### Task directions
With pictures left out, output word for word the lines from the one containing "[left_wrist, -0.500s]" through the end of the material below.

### Data block
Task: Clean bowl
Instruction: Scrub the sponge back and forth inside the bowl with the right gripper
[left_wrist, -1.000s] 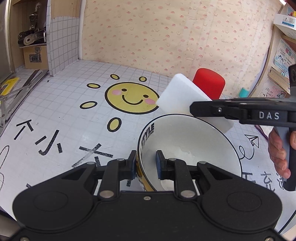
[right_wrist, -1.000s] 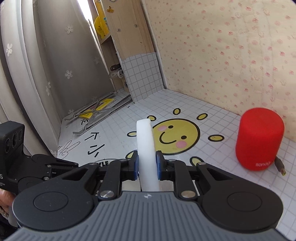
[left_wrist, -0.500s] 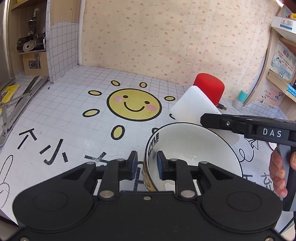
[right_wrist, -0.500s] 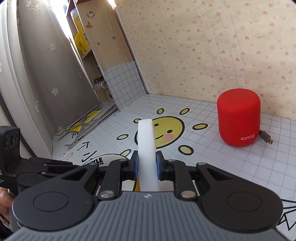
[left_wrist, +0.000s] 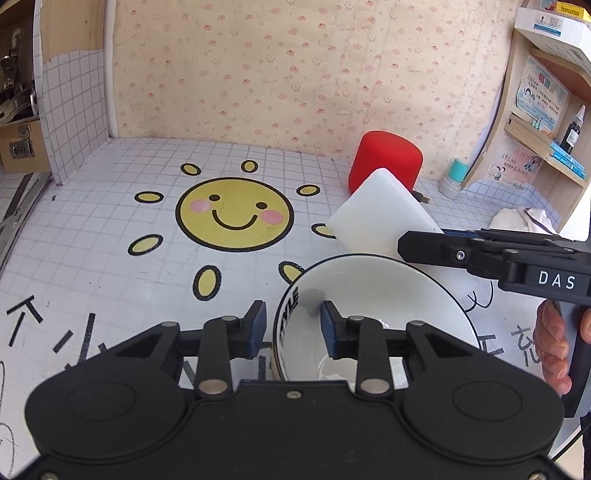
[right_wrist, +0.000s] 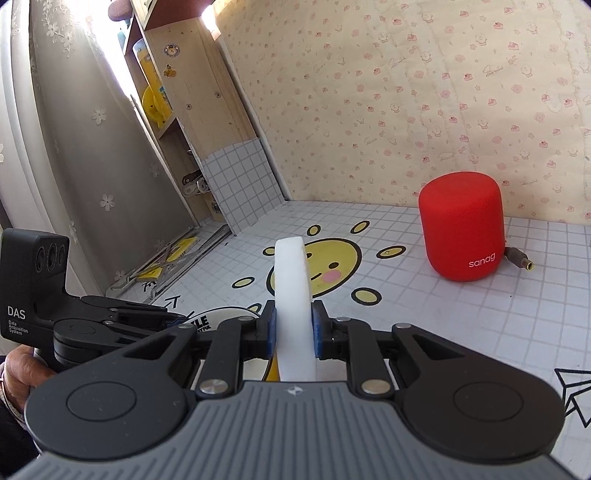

### Exercise response
[left_wrist, -0.500s] 
[right_wrist, -0.500s] 
[left_wrist, +0.000s] 
[right_wrist, +0.000s] 

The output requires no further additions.